Mime-Version: 1.0 (Mac OS X Mail 13.4 \(3608.120.23.2.7\))
From: Carsten Bormann <cabo@tzi.org>
In-Reply-To: <Yv8vaeVShMFNJ9IL@faui48e.informatik.uni-erlangen.de>
Date: Fri, 19 Aug 2022 10:02:04 +0200
Cc: Derek Atkins <derek@ihtfp.com>, cbor@ietf.org
X-Mao-Original-Outgoing-Id: 682588924.552832-e3f3cb6ca9bf6e1fc036b2aa5fcf59d6
Content-Transfer-Encoding: quoted-printable
Message-Id: <23CD3F15-80AA-4B72-97B9-A11CC486D07D@tzi.org>
References: <Yv13HuFndByI/TtZ@faui48e.informatik.uni-erlangen.de> <2d9abb4cff288213ee021bfb5d57f5a6.squirrel@mail2.ihtfp.org> <Yv4XtKqLUrto4f/c@faui48e.informatik.uni-erlangen.de> <76F35EDA-ADAE-49D2-BEB0-15B73CAC0A39@tzi.org> <Yv8vaeVShMFNJ9IL@faui48e.informatik.uni-erlangen.de>
To: Toerless Eckert <tte@cs.fau.de>
X-Mailer: Apple Mail (2.3608.120.23.2.7)
Archived-At: <https://mailarchive.ietf.org/arch/msg/cbor/faWtXAxT6e25EWz5vIkmcwzr8xI>
Subject: Re: [Cbor] CDDL parsing questions
X-BeenThere: cbor@ietf.org
X-Mailman-Version: 2.1.39
Precedence: list
List-Id: "Concise Binary Object Representation \(CBOR\)" <cbor.ietf.org>
List-Unsubscribe: <https://www.ietf.org/mailman/options/cbor>, <mailto:cbor-request@ietf.org?subject=unsubscribe>
List-Archive: <https://mailarchive.ietf.org/arch/browse/cbor/>
List-Post: <mailto:cbor@ietf.org>
List-Help: <mailto:cbor-request@ietf.org?subject=help>
List-Subscribe: <https://www.ietf.org/mailman/listinfo/cbor>, <mailto:cbor-request@ietf.org?subject=subscribe>
X-List-Received-Date: Fri, 19 Aug 2022 08:02:15 -0000

Hi Toerless,

You are trying to on-the-fly create a processing model for CDDL.
This requires a bit more thinking and critical design.

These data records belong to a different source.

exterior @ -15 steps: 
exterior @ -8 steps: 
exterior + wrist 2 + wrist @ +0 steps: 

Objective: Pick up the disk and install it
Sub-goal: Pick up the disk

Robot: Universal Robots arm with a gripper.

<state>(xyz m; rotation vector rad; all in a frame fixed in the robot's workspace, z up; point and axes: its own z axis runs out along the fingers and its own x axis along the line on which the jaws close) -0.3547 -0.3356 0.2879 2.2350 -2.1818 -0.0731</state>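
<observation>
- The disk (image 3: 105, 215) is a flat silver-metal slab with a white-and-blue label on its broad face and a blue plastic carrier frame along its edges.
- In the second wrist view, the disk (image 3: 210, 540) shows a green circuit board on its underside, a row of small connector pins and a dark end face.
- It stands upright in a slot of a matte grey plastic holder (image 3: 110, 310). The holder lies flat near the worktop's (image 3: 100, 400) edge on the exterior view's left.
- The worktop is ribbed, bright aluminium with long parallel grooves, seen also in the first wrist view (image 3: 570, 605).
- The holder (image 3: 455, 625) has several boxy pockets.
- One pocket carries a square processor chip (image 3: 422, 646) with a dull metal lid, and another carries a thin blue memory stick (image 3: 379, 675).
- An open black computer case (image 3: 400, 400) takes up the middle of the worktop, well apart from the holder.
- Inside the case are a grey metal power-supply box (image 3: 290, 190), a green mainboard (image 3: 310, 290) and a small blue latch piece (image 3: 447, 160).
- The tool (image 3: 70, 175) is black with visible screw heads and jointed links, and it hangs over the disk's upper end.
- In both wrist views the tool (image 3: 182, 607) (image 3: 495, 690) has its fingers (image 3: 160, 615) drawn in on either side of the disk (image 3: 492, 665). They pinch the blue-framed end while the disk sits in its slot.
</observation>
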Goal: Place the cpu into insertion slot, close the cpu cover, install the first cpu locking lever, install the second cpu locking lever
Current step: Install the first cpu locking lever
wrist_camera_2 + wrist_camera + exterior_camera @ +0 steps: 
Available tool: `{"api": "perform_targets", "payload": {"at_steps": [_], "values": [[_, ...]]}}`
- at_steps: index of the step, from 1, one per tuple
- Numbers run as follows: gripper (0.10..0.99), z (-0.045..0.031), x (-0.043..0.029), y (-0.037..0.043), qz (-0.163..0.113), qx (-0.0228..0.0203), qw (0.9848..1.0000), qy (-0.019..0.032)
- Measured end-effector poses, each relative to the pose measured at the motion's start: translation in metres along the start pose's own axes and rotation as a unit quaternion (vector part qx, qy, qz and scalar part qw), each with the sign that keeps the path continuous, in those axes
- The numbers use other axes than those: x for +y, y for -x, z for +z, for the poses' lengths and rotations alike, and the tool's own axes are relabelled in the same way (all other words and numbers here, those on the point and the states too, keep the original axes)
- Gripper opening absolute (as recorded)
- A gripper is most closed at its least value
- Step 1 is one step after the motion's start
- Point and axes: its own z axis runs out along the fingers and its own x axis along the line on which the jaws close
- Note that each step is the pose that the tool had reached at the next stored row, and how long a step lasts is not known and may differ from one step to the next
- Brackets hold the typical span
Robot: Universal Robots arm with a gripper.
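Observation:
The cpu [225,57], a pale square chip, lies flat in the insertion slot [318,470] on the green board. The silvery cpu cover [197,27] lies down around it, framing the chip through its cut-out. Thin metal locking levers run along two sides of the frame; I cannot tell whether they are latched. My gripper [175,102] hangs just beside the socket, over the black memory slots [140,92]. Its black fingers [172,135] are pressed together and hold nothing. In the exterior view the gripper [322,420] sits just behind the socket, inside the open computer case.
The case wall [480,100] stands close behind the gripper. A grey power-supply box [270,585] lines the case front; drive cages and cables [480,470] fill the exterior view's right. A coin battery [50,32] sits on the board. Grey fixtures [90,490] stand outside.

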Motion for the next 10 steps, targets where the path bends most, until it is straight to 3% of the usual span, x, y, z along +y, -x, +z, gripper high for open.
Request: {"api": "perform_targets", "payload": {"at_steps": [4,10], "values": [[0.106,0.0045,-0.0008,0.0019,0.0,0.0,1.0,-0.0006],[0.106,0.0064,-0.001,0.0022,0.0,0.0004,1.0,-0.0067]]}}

>> I prefer to reserve the term “parsing” to text-based protocols that are best handled with parser generators.
> 
> Except for "text-based protocols", that was exactly what i was thinking of - if
> i correctly understand you:
> 
> "CDDL parser:"

A program that parses CDDL.  Not something that happens on a constrained device at run time.  Example: [1]

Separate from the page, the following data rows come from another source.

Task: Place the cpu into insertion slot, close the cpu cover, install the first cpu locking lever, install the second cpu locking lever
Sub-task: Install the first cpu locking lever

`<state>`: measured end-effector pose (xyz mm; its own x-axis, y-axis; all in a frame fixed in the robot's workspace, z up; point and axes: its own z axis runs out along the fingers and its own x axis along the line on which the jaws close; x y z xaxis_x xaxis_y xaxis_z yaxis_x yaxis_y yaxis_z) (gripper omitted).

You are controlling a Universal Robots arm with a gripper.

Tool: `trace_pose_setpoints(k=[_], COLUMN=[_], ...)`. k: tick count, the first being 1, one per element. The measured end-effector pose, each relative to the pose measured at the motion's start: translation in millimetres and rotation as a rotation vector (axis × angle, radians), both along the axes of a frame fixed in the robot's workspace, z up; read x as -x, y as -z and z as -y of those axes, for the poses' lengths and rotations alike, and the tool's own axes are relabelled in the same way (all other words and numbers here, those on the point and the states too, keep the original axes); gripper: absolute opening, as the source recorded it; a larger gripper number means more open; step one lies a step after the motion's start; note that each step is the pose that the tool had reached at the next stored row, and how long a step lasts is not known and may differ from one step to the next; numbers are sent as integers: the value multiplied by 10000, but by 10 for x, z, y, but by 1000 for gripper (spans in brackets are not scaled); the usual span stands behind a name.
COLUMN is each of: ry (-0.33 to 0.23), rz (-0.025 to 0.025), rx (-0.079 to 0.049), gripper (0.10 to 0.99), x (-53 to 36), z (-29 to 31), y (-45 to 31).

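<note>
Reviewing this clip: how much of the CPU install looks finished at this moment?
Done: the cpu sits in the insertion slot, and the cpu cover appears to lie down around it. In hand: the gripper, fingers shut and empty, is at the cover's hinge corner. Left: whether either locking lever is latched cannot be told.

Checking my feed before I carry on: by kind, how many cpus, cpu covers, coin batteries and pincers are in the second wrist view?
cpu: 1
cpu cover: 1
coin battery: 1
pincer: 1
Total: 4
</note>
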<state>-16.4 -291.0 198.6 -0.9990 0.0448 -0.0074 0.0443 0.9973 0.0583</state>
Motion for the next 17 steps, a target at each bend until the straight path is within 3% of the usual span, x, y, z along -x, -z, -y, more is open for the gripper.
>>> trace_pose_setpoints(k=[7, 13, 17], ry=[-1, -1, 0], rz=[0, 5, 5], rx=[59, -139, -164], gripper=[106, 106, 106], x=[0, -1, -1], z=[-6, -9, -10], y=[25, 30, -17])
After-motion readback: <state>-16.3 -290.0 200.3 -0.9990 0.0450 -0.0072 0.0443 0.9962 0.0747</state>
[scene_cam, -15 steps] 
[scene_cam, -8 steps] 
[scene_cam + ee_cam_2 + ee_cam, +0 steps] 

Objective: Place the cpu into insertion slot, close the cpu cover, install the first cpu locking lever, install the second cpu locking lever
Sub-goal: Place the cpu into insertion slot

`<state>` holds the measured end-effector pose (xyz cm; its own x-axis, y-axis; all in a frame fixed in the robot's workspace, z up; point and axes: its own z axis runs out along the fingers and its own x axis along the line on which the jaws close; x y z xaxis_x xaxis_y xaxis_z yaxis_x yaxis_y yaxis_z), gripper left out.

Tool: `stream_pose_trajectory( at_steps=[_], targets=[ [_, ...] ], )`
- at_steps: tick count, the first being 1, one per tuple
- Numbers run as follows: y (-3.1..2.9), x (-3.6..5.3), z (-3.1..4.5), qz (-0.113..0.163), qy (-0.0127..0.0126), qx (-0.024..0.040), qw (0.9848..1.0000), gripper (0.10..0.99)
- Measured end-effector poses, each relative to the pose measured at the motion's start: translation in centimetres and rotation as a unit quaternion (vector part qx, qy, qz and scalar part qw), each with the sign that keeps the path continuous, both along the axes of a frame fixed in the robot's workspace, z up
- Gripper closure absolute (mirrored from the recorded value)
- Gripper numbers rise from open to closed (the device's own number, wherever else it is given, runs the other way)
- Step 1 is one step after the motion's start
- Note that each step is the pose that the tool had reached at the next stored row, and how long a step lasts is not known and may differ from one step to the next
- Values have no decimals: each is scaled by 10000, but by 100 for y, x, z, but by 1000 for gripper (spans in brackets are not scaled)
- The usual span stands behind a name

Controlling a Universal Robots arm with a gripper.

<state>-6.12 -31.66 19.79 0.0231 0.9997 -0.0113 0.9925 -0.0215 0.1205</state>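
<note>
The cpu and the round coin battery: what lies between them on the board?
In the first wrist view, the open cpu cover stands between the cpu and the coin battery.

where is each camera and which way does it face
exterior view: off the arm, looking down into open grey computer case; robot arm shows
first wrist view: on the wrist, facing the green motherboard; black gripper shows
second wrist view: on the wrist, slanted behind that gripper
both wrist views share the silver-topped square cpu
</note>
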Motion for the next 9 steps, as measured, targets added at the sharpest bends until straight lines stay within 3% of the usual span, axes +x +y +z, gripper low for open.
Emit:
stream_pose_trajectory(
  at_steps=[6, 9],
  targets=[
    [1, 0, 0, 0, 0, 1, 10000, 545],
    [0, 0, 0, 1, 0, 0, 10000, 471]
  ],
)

[1]: https://www.ietf.org/archive/id/draft-bormann-cbor-cddl-freezer-09.html#name-alternative-representations

> A program that creates from CDDL input a program which takes a CBOR input
> and spits out a structure (tree?) of CDDL names, each pointing to the "parsed"
> CDDL structures that it represents.

That would be a “validator generator”, with some concept of PSVI (post-schema-validation instance) that includes annotation by rule names.
A very specific processing model that may not at all fit all sizes.

> CVE ?

https://en.wikipedia.org/wiki/Common_Vulnerabilities_and_Exposures

>> What you seem to be alluding to, is the ingestion of a CBOR data item in CBOR generic data model into the semantic categories that application wants.  CDDL can describe some, but not all of this process.
> 
> My main point is not even about implementation, but see above.
> 
> My main point is that if we use CDDL to specify protocol structures with CDDL
> names that we then need an agreement about what it means for protocol input/output
> to comply with that CDDL specification or not.

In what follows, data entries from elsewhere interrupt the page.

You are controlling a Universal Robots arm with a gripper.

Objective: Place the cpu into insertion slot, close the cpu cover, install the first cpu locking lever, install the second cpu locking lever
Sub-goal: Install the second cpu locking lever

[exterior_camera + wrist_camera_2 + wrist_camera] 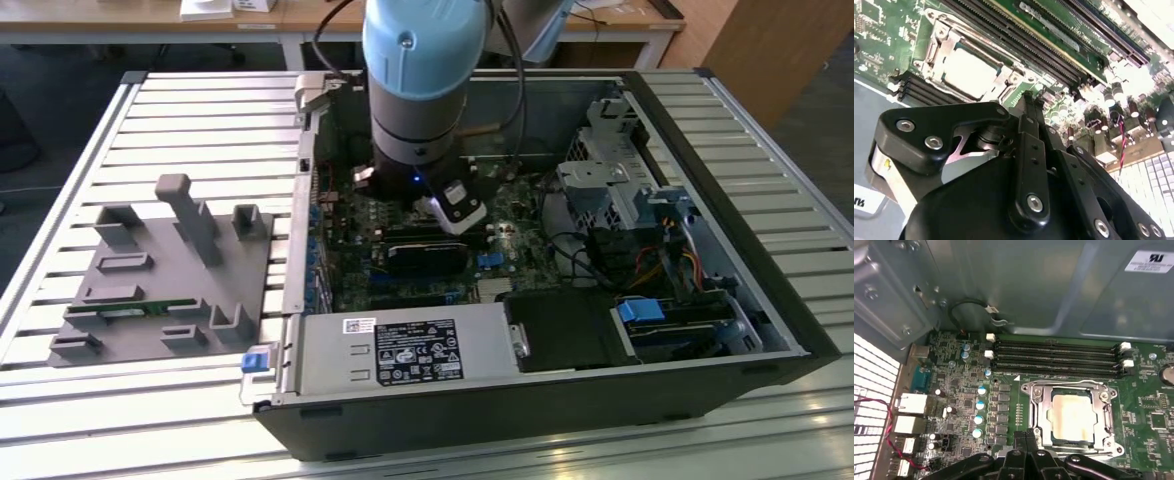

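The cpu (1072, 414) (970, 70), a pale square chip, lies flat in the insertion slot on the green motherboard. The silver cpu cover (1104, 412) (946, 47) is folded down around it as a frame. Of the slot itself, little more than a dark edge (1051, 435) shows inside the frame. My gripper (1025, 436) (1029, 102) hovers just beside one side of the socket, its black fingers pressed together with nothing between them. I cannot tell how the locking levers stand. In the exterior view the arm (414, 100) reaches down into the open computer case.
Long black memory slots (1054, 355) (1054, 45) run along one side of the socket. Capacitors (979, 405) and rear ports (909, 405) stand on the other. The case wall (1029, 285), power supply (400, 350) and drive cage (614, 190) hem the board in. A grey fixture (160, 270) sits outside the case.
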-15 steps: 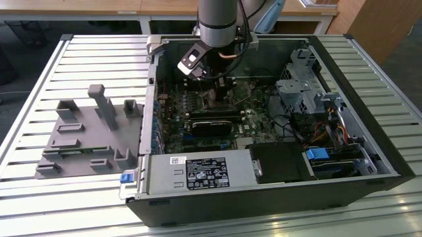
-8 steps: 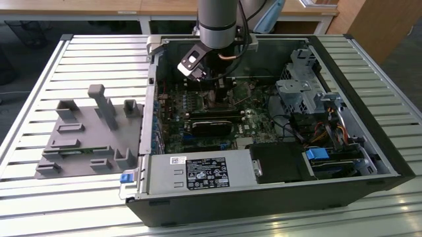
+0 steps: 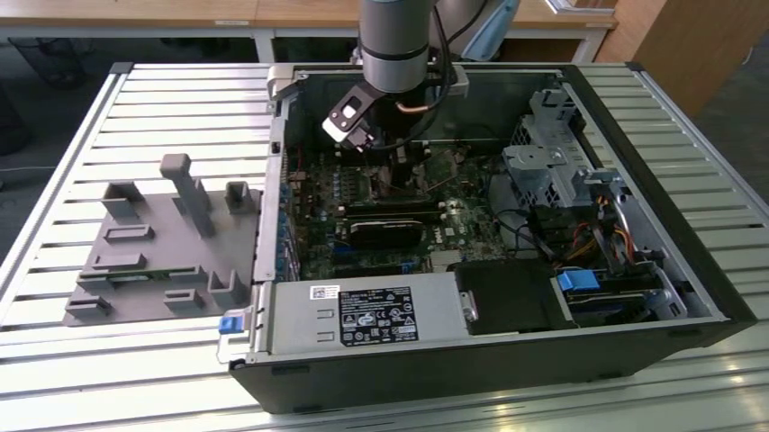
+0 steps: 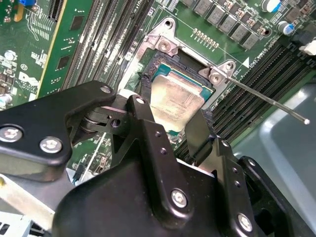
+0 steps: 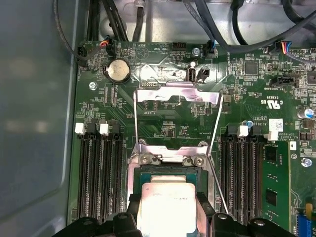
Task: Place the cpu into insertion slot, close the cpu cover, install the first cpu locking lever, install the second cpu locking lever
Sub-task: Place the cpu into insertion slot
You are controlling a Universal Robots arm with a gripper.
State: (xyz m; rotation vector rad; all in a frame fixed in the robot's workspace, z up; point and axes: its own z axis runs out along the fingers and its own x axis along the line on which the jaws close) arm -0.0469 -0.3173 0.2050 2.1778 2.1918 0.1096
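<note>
Slatted aluminium forms the table (image 3: 180, 90), with pale wooden desks (image 3: 144, 11) lined up behind it and dark floor past its edges. At the exterior view's left stands one grey plastic fixture (image 3: 157, 243) with several upright posts. Just beside it lies one open computer case (image 3: 481, 378), black-walled, its green motherboard (image 3: 469, 211) facing up. One silver power supply (image 3: 360, 315) fills the case's near corner. Two blue tabs show: one blue tab (image 3: 234, 322) at the supply's outer end, another blue tab (image 3: 579, 279) toward the exterior view's right. One grey arm (image 3: 394, 45) reaches down from above into the far part of the case, and one metal drive cage (image 3: 547, 166) stands at the exterior view's right.

Both wrist views show one cpu (image 5: 165, 207) (image 4: 175, 98), dull silver, lying within the frame of the socket (image 5: 132, 168) — whether it is fully seated cannot be told. The black jaws are clamped on it, one against each of two opposite edges. One cpu cover (image 5: 177, 95), a thin silvery frame with a window, stands swung open on its hinge, the board visible through it. Two levers are up, unlatched: one wire lever (image 5: 135, 118) along one side of the cover and the other wire lever (image 5: 216, 133) along the opposite side. In the second wrist view a long wire lever (image 4: 266, 98) juts away from the socket. Two banks of memory slots (image 5: 98, 177) flank the socket, and one coin cell (image 5: 118, 70) sits beyond the cover.
</note>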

That depends on what you said in the specification.
Typically, the specification would require certain messages to match certain CDDL rules.
(Either by making the CDDL normative or by saying there is a normative English language specification that is then in practice made comprehensible and disambiguated by the CDDL, just like we have been using ABNF in many cases.)

> To me, that is the case if i
> could have the above "CDDL parser" and it would take my CBOR protocol structure input
> and attach the CDDL name to it that i think that CBOR protocol structure represents.

This presumes a processing model that may not be common to all implementations of a protocol; i.e., this would be overspecification.

> Not really any different whether i specify in CDDL or in ASCII-art, only
> that i think we never philosophized about the process of determining whether or
> not a protocol structure is compliant with the specification - because we
> intuitively/from-experience always choose to define protocol structures
> simple enough that we didn't have much to discuss.

We didn’t have to, because “Protocol message matches CDDL rule” is a very straightforward rule.

>> CDDL can be used to write complex grammars that require more look-ahead than one would like to have, e.g.
>> 
>> Message = Message1 / Message2
>> 
>> Message1 = [foo, bar, 1]
>> 
>> Message2 = [foo, bar, 2]
>> 
>> Don’t do that.
> 
> Exactly. This is what i think our "CDDL protocol" in question does, or
> at least would do if we went down that path, and hence this mailing list thread.

But this is a quality-of-specification discussion, not a what-does-the-specification-mean question.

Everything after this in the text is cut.